The top choice by far was a concrete symbol such as the Eiffel Tower, Acropolis or sites that tourists all over the world typically identify with Europe. Other popular themes were images of life: animals, plants, flowers and portraits of famous Europeans.
"The famous people or sites didn't have to be Dutch either," added de Heij. But not all Europeans were as amenable as the Dutch when the euro was in the planning stages back in the mid-1990s.
Heiner Treinen, a German sociologist and member of the advisory group on the selection of design themes, said that national pride got in the way of consensus, not unlike the infighting among member states over the future of the common currency now.
No national bias
"There were too many nations with very nationalistic feelings about their country's symbols," said Treinen, who had represented Germany among an EU which then consisted of 15 member states.
"As nations cede more and more of their sovereignty to Brussels, people have a tendency to cling even more ferociously to their own distinctiveness," he added.
The upshot of such disunity was that when a design competition for the euro was launched in 1996, the images on the banknotes were not allowed to reflect any national bias, period.
Traditionally the former national currencies such as marks, francs or escudos featured inventors, navigators, literary giants and other cultural icons on the notes.
But according to the guidelines, personages such as Beethoven or da Vinci were out of the question, as were historic landmarks like Notre Dame or Sagrada Familia, which Heinen argued were European even though they are French or Catalan as well.

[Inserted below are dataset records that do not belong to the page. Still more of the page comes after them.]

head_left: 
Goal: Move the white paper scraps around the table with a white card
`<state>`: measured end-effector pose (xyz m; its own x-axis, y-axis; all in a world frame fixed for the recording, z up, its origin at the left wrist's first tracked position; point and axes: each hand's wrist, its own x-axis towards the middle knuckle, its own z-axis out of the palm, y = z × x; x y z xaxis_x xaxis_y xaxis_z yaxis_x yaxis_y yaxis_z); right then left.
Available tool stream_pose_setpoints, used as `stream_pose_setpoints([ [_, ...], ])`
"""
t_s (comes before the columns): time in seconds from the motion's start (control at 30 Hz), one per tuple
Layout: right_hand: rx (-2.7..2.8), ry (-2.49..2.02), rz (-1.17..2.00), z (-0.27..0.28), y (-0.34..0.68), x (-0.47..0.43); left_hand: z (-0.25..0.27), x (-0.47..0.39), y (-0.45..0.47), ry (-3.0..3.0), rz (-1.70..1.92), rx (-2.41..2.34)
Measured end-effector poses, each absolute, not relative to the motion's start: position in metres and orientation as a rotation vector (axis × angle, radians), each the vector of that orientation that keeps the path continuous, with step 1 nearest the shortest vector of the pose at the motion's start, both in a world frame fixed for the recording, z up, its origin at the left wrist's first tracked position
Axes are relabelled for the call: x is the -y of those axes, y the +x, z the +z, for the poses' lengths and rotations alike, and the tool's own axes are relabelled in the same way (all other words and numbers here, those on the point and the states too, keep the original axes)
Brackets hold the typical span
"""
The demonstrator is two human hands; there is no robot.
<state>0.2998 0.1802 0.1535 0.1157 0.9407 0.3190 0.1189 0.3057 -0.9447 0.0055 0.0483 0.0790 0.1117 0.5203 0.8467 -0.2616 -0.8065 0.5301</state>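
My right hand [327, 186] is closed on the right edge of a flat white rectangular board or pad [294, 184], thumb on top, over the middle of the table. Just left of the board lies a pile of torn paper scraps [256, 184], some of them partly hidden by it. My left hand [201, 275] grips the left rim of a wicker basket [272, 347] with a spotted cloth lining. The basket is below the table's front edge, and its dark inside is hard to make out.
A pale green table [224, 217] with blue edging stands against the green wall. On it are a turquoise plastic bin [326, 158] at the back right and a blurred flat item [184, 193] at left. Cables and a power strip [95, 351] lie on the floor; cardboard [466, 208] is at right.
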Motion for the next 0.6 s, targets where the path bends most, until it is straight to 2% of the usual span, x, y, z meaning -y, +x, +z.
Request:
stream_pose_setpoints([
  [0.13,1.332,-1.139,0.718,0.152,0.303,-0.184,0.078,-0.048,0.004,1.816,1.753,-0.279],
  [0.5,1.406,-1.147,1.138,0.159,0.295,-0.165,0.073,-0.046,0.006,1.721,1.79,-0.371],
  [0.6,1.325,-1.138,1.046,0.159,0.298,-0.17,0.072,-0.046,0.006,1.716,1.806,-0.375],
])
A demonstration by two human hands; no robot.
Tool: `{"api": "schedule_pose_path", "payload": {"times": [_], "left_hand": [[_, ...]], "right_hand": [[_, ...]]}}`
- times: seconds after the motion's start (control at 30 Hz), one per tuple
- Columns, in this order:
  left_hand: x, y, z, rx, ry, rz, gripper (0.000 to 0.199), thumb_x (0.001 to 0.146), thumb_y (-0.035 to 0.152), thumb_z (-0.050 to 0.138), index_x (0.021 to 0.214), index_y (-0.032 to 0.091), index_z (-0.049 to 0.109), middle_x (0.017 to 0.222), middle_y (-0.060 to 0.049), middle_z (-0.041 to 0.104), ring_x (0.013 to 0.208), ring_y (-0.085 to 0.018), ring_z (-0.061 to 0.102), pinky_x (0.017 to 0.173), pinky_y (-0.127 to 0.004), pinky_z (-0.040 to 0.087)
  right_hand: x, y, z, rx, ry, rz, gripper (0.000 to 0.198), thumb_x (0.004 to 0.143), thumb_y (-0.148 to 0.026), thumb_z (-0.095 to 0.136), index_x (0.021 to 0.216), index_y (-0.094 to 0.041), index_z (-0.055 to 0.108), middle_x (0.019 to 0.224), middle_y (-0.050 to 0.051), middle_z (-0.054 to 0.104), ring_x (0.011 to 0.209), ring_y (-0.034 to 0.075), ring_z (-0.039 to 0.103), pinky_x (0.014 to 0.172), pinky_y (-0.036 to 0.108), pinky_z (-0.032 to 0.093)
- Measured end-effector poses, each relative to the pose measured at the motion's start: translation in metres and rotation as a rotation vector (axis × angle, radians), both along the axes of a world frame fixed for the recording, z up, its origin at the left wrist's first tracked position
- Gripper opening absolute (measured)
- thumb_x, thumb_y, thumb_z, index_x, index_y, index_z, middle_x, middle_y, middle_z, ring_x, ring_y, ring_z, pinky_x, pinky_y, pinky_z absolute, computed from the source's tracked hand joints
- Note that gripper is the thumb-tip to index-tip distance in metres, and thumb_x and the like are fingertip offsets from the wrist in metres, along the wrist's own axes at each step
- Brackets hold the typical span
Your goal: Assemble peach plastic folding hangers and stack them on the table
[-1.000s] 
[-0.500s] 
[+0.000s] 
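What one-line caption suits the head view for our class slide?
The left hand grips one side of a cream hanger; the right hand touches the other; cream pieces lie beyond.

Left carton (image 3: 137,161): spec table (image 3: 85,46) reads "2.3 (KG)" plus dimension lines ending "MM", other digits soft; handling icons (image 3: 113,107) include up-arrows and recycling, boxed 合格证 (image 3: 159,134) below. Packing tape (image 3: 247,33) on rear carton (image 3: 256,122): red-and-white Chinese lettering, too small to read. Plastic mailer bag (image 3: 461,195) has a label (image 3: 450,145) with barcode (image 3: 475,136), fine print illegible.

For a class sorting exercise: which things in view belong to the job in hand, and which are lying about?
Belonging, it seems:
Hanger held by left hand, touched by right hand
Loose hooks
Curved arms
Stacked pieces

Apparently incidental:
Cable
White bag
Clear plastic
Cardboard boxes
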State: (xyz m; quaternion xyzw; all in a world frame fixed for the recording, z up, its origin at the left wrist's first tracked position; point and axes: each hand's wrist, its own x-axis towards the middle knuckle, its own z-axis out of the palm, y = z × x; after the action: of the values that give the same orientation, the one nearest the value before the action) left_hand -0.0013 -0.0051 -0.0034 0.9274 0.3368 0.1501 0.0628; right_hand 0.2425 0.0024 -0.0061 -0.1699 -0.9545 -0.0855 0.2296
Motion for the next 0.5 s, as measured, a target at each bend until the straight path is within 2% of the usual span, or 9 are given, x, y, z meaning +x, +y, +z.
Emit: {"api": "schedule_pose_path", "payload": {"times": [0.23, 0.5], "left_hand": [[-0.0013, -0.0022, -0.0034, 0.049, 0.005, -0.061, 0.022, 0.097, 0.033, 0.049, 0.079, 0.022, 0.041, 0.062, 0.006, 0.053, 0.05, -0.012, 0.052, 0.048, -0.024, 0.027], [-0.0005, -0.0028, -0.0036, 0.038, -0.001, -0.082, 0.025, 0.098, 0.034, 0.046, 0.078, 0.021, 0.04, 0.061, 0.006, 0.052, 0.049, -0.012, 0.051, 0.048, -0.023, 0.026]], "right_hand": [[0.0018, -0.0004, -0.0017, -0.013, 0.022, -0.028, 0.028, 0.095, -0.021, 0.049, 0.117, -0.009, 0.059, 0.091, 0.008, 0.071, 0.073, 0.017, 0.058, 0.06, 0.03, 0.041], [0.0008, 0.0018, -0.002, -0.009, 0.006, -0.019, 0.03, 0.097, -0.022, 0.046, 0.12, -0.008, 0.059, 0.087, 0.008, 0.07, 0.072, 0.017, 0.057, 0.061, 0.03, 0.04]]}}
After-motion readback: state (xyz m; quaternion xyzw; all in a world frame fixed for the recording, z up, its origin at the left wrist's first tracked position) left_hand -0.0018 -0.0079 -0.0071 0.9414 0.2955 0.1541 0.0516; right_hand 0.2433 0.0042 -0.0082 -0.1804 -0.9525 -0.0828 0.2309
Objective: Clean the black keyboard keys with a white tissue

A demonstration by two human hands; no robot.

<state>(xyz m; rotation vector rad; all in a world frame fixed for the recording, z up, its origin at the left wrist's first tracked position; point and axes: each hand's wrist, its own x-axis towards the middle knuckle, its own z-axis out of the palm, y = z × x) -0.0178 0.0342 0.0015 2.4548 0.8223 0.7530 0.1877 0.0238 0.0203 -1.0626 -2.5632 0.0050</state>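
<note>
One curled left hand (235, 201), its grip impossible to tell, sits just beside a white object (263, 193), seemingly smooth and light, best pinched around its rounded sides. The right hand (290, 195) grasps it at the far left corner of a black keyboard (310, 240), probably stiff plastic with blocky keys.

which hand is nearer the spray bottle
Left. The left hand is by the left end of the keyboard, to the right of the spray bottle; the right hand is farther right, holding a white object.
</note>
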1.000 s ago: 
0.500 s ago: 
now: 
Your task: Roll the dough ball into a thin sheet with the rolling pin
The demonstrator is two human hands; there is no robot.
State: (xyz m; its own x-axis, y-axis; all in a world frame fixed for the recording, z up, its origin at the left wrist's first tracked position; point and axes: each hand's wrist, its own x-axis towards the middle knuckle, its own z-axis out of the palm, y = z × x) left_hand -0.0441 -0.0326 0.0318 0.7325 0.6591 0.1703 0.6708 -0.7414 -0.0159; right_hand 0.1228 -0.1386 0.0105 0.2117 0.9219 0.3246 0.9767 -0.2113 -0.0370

"To me, it was irrelevant who or what from which nation was on the bills, as long as the image was a real, recognizable European icon," he said. But, at the time, his voice was drowned out by the EU cacophony.
'Dullest banknotes in history'
Robert Ballagh, a Dublin artist who was selected to submit designs on behalf of Ireland for the competition, said that the "eurocrats who devised rules that were supposed to offend no one," wound up encouraging designs that were watered down to the lowest common denominator.
"The euro is a cultural disaster," commented Ballagh. "We've ended up with the dullest banknotes in the history of currency, designed by a committee."
The artist quickly pointed out that this was not a criticism of euro designer Robert Kalina, an employee of the Austrian national bank. "I'm fully aware that Mr. Kalina also had to work with very unsatisfactory criteria set out by a thick regulation book, a typical EU project," he added.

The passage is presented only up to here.